* [Task item]: Please reproduce exactly the lines that begin the listing below, up to and including the line where "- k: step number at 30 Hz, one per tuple" occurs.

* [Source material]:
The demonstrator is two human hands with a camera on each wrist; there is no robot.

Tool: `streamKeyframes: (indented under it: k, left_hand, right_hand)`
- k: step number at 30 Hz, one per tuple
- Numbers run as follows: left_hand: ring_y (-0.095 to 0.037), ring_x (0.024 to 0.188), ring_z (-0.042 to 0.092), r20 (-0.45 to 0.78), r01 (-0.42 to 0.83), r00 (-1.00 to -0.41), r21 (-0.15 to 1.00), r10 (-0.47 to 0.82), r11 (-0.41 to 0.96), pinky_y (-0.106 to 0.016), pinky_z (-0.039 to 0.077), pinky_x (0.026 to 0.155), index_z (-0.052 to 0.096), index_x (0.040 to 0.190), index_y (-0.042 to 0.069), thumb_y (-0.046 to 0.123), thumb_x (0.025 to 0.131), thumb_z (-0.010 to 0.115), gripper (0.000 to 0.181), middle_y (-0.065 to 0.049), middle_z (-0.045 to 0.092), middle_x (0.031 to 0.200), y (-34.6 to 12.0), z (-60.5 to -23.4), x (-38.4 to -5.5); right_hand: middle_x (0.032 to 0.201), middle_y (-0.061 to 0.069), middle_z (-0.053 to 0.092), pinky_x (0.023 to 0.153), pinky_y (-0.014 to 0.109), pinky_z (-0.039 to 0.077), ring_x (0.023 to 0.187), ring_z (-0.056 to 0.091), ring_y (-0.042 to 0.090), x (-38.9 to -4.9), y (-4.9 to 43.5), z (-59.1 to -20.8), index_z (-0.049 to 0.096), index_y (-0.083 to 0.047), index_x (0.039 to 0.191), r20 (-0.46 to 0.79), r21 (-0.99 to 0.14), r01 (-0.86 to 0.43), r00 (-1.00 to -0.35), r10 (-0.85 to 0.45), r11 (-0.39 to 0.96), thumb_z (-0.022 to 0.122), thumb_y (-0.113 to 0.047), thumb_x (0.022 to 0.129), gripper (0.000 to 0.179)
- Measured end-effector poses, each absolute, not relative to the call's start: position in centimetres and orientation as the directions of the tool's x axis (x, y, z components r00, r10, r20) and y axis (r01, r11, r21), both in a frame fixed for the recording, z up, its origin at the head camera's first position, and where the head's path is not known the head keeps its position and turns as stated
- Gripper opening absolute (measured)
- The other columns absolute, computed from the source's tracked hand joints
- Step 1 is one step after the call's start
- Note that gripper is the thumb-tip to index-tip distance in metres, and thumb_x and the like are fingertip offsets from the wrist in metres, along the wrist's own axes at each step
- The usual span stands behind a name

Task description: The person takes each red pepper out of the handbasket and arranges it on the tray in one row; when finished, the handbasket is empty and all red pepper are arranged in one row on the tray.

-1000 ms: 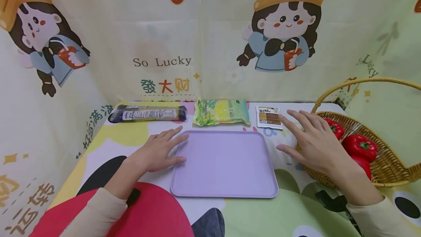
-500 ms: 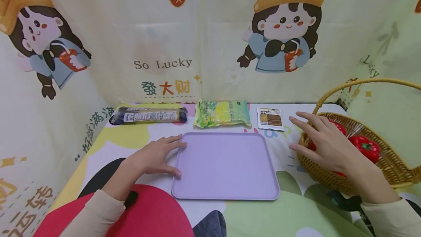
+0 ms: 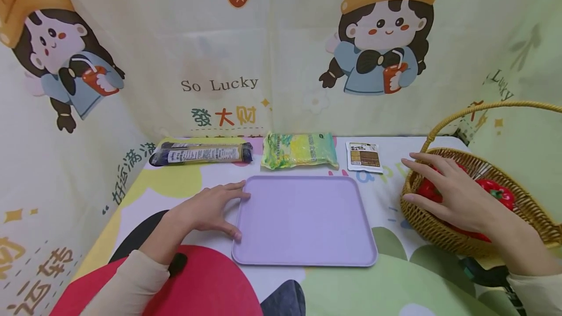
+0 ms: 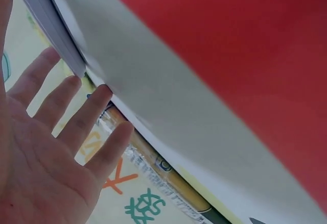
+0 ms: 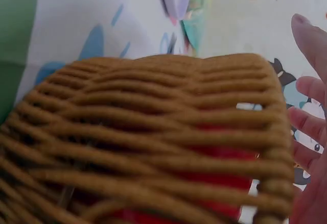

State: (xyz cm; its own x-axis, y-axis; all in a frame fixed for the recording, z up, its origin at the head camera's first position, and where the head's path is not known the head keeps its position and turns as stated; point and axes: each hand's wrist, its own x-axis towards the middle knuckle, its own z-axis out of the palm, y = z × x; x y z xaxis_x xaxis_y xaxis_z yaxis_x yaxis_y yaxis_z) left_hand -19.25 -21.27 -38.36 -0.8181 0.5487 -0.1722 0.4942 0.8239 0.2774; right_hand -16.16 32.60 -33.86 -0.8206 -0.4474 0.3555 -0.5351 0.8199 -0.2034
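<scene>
My left hand (image 3: 210,211) is at the left edge of a lilac rectangular tray (image 3: 305,223), its fingers spread and extended. Its fingertips lie at the rim; whether they press on it I cannot tell. In the left wrist view the same hand (image 4: 56,142) shows an open palm beside the tray's edge (image 4: 48,22). Over the left side of a wicker basket (image 3: 428,233) hovers my right hand (image 3: 461,199), fingers loosely extended and holding nothing. Red bell peppers (image 3: 496,191) lie in the basket, partly hidden by that hand. In the right wrist view, basket weave (image 5: 168,112) fills much of the picture.
Behind the tray lie a long dark-ended packet (image 3: 204,153), a green-yellow packet (image 3: 300,150) and a small white-brown sachet (image 3: 364,156). The basket's tall arched handle (image 3: 496,105) rises at the right. A printed curtain (image 3: 290,62) hangs behind the table.
My right hand has moved right, from beside the sachet to over the basket's peppers. My left hand has shifted slightly to the tray's left rim. The tray and packets stay put.
</scene>
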Motion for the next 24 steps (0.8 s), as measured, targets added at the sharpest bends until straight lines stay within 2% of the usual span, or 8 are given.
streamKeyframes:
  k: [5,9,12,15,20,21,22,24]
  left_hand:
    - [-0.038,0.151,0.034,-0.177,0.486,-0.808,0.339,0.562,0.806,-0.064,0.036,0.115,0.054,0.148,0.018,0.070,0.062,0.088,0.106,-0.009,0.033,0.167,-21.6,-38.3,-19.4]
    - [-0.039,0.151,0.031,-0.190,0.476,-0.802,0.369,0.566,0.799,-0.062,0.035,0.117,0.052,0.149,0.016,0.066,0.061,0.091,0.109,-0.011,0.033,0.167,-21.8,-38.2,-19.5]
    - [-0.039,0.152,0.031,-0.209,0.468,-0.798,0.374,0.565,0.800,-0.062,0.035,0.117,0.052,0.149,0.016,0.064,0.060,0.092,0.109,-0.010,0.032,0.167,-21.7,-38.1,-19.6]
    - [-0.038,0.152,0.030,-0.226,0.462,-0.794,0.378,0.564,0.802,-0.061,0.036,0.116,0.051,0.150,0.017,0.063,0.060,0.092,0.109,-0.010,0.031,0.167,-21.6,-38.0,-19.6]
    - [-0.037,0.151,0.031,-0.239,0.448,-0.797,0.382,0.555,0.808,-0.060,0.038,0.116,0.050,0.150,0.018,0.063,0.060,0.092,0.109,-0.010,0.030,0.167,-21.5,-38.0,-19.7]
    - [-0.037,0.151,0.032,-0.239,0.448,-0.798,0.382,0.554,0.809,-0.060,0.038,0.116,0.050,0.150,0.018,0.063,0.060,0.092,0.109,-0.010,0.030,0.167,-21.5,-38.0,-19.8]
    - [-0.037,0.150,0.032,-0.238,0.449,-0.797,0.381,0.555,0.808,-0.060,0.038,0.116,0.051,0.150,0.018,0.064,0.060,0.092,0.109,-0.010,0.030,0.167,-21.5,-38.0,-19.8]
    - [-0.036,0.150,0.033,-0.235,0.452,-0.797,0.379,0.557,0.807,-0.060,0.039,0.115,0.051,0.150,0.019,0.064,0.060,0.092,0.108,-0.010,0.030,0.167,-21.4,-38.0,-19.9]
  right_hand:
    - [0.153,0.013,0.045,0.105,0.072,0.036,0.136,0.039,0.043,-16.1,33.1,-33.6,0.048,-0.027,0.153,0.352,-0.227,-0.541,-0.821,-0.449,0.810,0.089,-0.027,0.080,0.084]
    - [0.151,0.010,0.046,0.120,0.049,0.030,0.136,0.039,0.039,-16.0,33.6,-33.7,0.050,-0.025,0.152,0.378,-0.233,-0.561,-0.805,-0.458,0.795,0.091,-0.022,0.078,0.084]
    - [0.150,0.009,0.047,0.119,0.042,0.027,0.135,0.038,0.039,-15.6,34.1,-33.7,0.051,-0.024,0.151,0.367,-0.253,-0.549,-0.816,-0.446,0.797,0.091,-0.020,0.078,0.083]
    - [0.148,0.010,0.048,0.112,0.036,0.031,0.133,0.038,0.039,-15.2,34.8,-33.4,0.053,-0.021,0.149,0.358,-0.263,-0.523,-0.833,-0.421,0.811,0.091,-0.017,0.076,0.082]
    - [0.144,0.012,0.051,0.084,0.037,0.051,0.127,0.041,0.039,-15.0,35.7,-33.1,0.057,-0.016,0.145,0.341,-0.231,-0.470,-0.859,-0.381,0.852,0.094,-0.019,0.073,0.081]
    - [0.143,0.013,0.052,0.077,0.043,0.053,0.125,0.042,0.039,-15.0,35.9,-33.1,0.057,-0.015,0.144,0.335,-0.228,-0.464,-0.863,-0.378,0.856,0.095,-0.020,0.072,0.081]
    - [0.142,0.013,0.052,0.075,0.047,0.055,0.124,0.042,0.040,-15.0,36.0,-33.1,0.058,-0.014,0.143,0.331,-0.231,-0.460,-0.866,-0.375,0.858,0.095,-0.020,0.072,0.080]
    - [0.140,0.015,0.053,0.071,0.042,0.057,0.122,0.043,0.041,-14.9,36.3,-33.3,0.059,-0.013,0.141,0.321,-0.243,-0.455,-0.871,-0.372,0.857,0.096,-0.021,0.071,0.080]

* [Written response]:
The demonstrator is two human hands with a camera on each wrist; there is no robot.

Tool: `streamKeyframes: (indented under it: k, left_hand, right_hand)`
- k: step number at 30 Hz, one per tuple

No part of the exercise is left unanswered.